Each line from the first down to the one containing "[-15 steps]" should be returned exactly as it appears below.

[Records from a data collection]
+++++

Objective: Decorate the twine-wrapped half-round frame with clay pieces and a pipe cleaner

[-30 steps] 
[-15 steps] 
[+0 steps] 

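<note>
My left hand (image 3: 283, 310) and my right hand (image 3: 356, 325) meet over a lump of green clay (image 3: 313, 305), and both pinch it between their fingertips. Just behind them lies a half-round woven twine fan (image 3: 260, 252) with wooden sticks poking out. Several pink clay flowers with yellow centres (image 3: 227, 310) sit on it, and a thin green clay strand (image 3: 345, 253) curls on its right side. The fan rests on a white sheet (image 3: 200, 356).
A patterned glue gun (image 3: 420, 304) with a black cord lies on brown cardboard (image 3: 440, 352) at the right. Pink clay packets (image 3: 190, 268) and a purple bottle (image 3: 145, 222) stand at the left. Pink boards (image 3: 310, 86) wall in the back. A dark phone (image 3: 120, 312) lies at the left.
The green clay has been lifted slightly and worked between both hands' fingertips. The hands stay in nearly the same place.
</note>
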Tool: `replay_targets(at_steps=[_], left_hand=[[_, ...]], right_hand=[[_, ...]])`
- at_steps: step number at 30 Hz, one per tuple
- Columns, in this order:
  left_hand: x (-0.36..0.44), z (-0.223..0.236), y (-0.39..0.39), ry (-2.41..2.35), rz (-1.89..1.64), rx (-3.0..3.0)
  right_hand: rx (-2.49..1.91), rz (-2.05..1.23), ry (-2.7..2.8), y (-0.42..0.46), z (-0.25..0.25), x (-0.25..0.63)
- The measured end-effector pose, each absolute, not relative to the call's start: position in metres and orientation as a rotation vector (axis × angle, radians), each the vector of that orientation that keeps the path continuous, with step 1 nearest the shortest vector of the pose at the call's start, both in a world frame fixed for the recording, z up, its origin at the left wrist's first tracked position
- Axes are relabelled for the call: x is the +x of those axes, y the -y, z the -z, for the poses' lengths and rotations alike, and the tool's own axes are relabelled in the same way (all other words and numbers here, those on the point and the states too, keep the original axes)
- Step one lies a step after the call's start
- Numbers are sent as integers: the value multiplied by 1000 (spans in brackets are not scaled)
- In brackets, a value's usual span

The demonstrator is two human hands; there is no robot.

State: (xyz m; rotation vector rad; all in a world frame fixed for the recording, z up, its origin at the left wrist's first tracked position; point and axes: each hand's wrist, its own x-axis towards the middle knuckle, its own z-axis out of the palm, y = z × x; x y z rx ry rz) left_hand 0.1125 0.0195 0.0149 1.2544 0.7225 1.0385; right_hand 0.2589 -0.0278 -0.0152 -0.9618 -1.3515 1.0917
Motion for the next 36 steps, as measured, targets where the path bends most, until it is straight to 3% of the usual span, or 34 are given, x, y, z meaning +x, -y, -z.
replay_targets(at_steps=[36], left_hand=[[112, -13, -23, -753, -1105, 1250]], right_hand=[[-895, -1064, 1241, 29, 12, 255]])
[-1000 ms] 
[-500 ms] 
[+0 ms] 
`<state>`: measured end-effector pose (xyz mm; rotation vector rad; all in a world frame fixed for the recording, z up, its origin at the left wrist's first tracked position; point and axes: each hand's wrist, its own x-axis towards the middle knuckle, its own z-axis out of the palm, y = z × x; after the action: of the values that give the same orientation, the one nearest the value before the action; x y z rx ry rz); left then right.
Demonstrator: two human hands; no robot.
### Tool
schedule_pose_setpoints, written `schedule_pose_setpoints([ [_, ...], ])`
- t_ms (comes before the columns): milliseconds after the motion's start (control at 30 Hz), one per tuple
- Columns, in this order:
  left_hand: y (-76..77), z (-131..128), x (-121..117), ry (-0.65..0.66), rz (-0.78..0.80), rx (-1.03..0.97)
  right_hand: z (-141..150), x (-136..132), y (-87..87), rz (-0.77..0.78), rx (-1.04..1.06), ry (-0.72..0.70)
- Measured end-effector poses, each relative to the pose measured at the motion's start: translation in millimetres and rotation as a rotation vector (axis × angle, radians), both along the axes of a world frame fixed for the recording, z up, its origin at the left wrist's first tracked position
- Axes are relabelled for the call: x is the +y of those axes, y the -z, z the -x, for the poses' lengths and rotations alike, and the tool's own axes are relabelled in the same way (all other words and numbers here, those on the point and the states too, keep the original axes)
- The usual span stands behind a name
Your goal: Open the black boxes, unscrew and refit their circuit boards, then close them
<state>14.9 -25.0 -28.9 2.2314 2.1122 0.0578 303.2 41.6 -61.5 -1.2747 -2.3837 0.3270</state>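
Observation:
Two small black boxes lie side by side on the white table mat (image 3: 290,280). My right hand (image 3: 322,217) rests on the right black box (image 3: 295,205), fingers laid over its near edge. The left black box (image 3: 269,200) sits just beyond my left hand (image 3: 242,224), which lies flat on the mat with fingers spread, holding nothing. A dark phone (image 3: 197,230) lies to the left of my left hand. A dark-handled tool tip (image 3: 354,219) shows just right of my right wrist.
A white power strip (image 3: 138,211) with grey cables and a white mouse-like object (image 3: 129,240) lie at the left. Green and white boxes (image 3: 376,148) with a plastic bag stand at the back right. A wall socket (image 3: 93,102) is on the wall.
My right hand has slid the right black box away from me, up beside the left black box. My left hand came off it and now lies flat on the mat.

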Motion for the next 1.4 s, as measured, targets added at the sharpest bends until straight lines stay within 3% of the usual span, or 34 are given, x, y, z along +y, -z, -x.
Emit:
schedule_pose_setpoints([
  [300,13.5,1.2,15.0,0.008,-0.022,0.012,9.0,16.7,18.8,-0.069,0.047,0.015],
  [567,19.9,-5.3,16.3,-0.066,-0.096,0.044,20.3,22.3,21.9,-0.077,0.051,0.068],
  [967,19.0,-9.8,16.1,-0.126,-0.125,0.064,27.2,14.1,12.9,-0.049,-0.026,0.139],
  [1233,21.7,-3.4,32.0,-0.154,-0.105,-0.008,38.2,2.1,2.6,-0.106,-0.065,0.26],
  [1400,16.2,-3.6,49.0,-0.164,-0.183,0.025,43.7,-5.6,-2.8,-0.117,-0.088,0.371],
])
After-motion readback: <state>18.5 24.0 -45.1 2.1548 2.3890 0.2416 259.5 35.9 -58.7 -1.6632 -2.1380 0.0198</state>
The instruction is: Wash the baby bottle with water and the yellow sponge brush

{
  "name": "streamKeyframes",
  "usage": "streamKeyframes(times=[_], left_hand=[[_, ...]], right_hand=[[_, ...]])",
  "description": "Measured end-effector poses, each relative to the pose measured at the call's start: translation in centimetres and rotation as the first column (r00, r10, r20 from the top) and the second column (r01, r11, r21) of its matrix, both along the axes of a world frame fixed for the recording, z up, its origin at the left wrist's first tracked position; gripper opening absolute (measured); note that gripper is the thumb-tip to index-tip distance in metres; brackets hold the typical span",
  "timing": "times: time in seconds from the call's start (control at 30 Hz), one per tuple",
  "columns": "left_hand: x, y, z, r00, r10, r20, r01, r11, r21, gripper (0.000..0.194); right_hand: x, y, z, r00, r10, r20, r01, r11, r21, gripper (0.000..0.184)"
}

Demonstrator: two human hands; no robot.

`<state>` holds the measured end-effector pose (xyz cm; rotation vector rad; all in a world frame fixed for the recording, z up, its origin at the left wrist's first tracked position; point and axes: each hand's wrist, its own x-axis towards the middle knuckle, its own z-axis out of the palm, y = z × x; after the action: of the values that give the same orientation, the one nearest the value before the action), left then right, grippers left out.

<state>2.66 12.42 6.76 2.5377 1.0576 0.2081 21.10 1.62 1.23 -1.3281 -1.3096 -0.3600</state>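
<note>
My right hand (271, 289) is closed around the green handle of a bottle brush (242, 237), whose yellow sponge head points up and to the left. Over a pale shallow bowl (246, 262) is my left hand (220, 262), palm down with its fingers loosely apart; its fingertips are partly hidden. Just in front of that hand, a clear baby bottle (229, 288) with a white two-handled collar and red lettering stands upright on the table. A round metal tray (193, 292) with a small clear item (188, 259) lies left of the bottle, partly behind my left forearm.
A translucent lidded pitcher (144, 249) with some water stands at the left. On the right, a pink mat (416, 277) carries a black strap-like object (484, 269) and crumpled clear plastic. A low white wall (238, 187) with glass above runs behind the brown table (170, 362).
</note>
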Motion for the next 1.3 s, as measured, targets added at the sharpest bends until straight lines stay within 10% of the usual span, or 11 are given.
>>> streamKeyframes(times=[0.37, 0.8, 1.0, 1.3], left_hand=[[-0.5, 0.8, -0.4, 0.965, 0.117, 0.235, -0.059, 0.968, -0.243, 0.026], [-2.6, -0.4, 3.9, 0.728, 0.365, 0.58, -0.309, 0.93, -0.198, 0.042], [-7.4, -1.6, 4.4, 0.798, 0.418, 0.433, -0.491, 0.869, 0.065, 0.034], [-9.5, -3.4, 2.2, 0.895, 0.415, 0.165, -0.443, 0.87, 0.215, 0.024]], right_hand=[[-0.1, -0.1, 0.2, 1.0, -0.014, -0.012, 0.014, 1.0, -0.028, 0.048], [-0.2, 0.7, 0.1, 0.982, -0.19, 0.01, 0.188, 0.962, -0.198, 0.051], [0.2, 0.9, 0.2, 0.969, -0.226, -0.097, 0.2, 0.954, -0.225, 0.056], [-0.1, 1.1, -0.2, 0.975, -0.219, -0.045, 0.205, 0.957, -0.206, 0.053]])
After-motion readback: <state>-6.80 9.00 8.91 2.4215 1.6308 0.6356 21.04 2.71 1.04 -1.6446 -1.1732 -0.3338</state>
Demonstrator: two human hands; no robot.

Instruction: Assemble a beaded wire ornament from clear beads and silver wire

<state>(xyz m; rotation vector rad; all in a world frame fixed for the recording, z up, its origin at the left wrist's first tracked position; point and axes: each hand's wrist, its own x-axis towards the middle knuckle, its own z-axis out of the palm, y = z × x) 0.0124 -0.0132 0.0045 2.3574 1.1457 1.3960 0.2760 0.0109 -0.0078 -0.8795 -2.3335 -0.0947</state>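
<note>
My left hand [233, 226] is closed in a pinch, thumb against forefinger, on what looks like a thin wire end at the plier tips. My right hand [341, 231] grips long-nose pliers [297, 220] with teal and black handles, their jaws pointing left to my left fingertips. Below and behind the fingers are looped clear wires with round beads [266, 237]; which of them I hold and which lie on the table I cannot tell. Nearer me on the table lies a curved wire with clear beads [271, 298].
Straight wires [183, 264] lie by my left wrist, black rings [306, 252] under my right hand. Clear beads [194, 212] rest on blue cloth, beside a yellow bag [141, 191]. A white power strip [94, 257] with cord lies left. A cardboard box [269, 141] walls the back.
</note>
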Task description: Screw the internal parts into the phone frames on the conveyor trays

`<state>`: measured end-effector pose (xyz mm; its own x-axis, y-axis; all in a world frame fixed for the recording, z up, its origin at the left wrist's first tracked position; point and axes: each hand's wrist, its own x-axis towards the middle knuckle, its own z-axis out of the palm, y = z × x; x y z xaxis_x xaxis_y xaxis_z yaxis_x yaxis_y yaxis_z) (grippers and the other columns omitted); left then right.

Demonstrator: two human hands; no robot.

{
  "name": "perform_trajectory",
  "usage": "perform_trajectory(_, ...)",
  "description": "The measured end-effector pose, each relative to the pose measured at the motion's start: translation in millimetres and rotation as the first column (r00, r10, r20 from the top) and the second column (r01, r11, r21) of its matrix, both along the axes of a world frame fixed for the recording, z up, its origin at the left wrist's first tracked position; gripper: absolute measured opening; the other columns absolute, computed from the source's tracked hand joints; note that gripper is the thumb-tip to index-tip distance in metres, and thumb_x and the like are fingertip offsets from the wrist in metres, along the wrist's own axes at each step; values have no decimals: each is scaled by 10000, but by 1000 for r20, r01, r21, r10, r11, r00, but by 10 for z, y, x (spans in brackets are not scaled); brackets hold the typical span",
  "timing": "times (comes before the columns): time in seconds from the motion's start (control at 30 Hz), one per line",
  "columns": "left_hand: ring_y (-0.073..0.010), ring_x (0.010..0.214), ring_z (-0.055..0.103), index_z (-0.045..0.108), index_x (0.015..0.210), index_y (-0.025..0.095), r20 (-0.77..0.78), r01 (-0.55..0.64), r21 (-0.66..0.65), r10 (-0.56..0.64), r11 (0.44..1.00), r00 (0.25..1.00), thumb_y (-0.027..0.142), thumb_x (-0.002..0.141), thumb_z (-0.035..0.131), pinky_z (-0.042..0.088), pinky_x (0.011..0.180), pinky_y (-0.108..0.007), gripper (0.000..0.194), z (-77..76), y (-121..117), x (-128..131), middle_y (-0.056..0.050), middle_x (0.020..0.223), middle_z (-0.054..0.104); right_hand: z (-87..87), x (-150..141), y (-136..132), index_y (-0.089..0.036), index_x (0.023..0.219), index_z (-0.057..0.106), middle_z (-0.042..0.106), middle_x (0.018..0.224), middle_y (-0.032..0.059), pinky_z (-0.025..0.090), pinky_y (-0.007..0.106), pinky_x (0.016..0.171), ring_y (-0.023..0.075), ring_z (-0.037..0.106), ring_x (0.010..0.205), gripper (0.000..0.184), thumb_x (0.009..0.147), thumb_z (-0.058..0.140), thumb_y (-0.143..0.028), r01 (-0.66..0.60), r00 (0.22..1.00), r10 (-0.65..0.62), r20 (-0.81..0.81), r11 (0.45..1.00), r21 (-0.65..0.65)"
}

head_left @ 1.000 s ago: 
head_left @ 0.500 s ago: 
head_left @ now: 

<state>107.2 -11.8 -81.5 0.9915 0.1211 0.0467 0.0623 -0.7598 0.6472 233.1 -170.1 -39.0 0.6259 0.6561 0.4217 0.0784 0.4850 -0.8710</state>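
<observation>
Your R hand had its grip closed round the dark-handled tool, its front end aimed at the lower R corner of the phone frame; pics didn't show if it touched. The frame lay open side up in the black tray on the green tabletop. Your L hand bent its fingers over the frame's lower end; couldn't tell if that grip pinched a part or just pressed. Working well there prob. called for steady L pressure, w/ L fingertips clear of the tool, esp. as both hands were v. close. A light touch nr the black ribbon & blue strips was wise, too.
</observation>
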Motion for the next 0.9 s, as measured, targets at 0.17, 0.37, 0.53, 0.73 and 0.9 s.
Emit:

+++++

• _Task solution_:
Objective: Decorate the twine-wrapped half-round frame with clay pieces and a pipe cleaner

[-30 steps] 
[-15 steps] 

The answer given above is the complete response.